PROBLEM →
Locate the line bearing "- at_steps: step" in the material below, then reproduce it and each following line up to and including the line bearing "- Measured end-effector".

Segment Start: RECORD SET

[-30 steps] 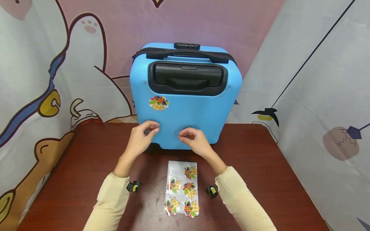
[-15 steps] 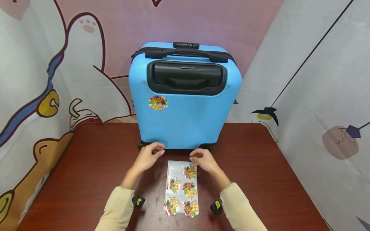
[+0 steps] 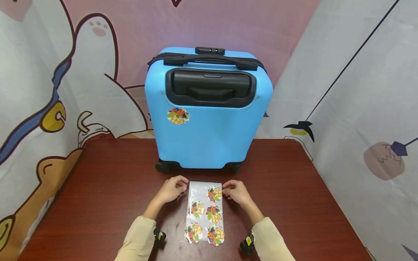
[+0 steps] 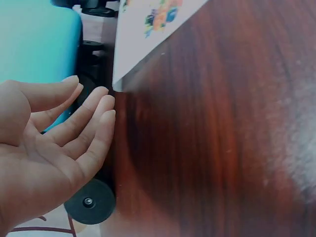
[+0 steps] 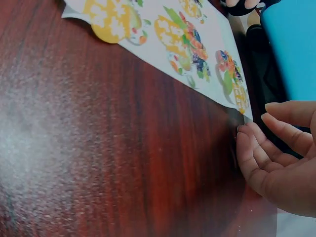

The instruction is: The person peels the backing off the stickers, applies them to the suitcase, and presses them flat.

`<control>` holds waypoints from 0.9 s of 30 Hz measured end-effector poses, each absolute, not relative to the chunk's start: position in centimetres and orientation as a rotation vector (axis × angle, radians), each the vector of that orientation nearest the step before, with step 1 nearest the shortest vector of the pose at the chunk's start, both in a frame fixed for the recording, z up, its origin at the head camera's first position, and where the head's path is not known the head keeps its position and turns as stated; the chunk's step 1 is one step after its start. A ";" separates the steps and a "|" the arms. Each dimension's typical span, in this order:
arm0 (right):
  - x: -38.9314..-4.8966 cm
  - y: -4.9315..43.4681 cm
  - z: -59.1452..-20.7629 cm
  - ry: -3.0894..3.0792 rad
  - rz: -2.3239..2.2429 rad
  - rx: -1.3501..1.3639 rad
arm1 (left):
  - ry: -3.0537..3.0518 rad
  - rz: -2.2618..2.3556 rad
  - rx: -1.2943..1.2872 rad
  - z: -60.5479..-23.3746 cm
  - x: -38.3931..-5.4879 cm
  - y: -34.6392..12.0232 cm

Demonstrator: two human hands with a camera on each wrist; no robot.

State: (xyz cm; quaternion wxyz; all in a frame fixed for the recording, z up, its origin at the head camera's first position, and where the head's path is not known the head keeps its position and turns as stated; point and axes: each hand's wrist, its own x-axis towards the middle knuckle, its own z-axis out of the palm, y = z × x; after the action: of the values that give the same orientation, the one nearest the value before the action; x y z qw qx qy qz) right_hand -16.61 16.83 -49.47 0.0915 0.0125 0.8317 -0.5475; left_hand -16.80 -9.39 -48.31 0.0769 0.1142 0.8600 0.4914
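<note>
A white sticker sheet [image 3: 205,214] lies flat on the table, bearing several fruit-patterned stickers. Beside its far left corner is my left hand [image 3: 173,189], fingers loosely bent and holding nothing. In the left wrist view, the fingertips [image 4: 107,117] come close to the sheet's corner. My right hand [image 3: 237,191] is at the far right corner, its fingertips right at the sheet's edge. The right wrist view shows the thumb and fingers [image 5: 252,148] loosely bent, with a gap between them. Behind both hands stands a blue suitcase [image 3: 209,137] with one round fruit sticker [image 3: 178,116] on its left side.
The suitcase rests upright on black wheels [image 3: 163,166] on the dark red-brown table [image 3: 294,203]. A black handle recess [image 3: 210,88] sits in its upper part. Behind it hangs a cartoon-printed cloth [image 3: 228,25]. Each wrist wears a small black camera [image 3: 247,243].
Both hands have moved from in front of the suitcase's lower part, down and toward the person, to the sheet's far corners. The suitcase and the sheet stay in place.
</note>
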 end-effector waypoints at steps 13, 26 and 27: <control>-16.4 16.6 -50.2 2.480 -1.613 0.064 | 2.610 1.389 0.398 -49.1 -16.6 -8.4; -16.6 16.1 -50.1 2.473 -1.656 0.094 | 2.619 1.436 0.360 -49.3 -16.7 -7.9; -16.6 16.1 -50.1 2.477 -1.659 0.093 | 2.621 1.442 0.353 -49.3 -16.7 -7.9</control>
State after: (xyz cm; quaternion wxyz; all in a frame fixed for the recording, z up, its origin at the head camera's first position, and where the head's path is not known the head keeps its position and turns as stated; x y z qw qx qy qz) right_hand -16.56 16.08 -50.10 0.0795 0.0311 0.8279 -0.5543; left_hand -16.73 -7.86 -49.25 0.0648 0.1168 0.8683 0.4778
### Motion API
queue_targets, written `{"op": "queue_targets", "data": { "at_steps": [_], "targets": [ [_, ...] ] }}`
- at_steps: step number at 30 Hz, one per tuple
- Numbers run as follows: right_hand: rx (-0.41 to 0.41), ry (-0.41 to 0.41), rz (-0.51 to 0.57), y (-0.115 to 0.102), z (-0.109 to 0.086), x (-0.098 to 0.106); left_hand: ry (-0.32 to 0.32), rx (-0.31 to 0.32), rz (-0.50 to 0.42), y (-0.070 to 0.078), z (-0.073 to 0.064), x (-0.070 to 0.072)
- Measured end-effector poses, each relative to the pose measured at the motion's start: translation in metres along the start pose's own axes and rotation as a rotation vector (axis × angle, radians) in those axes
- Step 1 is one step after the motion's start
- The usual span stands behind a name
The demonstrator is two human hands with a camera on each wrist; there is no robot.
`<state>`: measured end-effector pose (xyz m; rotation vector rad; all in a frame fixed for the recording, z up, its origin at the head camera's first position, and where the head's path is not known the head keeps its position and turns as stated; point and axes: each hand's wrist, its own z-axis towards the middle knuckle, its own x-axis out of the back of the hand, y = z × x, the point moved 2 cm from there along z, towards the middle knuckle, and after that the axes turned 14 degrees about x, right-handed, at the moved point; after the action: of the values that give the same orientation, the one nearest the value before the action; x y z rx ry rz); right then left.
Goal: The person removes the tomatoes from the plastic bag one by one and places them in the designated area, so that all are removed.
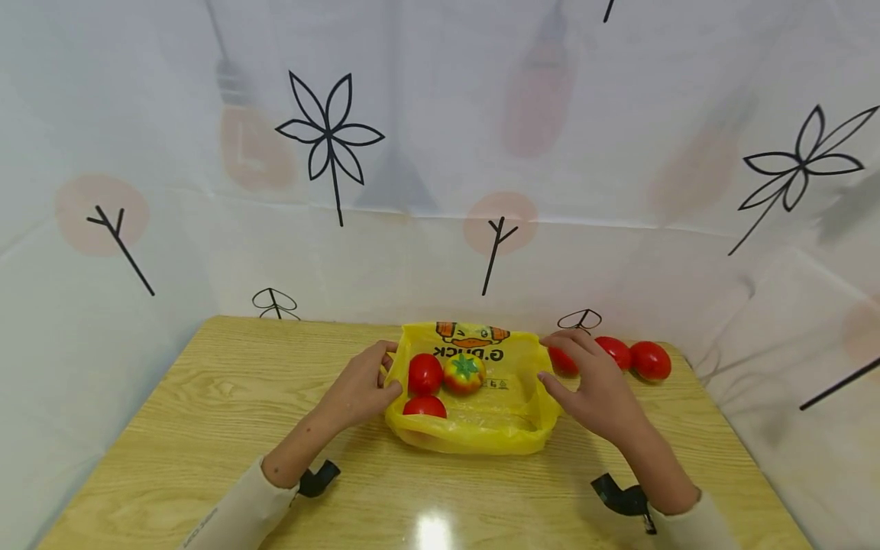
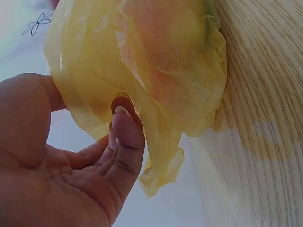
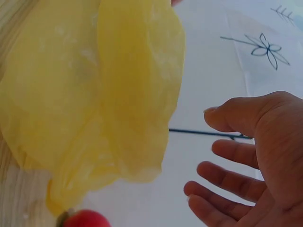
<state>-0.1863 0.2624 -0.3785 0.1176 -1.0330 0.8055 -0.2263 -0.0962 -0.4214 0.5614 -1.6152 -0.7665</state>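
Observation:
A yellow plastic bag [image 1: 474, 439] with a printed duck face lies mouth up, spread wide. Inside, at its left, are two red tomatoes [image 1: 425, 374] and a red-yellow tomato [image 1: 464, 374] with a green leafy top. My left hand [image 1: 360, 386] grips the bag's left rim; the left wrist view shows the plastic [image 2: 165, 71] between thumb and fingers. At the right rim is my right hand [image 1: 594, 382], fingers loosely bent and spread. In the right wrist view these fingers [image 3: 229, 179] hold nothing and stand apart from the bag [image 3: 132, 94].
Three more red tomatoes lie at the table's back right: one partly behind my right hand, a middle one [image 1: 614, 353] and an outer one [image 1: 650, 361]. The wooden table [image 1: 227, 428] ends at a white cloth backdrop [image 1: 426, 260] with line-drawn flowers.

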Motion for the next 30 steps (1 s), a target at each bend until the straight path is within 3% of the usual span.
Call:
{"op": "queue_targets", "data": {
  "at_steps": [9,30],
  "targets": [
    [0.047,-0.074,0.053,-0.024,0.009,-0.017,0.0,0.008,0.038,0.001,-0.001,0.0],
    [0.133,-0.263,0.158,-0.076,0.039,-0.057,-0.003,-0.005,-0.001,0.002,-0.001,-0.002]
  ]
}}
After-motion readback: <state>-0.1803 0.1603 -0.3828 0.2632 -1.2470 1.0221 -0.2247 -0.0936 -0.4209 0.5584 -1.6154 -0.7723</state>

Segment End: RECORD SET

TASK SOLUTION →
- at_steps: step number at 30 Hz, one per tuple
- Numbers run as follows: right_hand: rx (-0.41 to 0.41), ry (-0.41 to 0.41), rz (-0.51 to 0.57), y (-0.115 to 0.102), z (-0.109 to 0.086), x (-0.098 to 0.106); left_hand: ry (-0.32 to 0.32), rx (-0.31 to 0.32), rz (-0.50 to 0.42), y (-0.070 to 0.078), z (-0.073 to 0.064), x (-0.070 to 0.072)
- Measured end-effector poses, each relative to the pose measured at the motion's start: translation in metres along the start pose's own axes and rotation as a rotation vector (axis × angle, radians) in those axes

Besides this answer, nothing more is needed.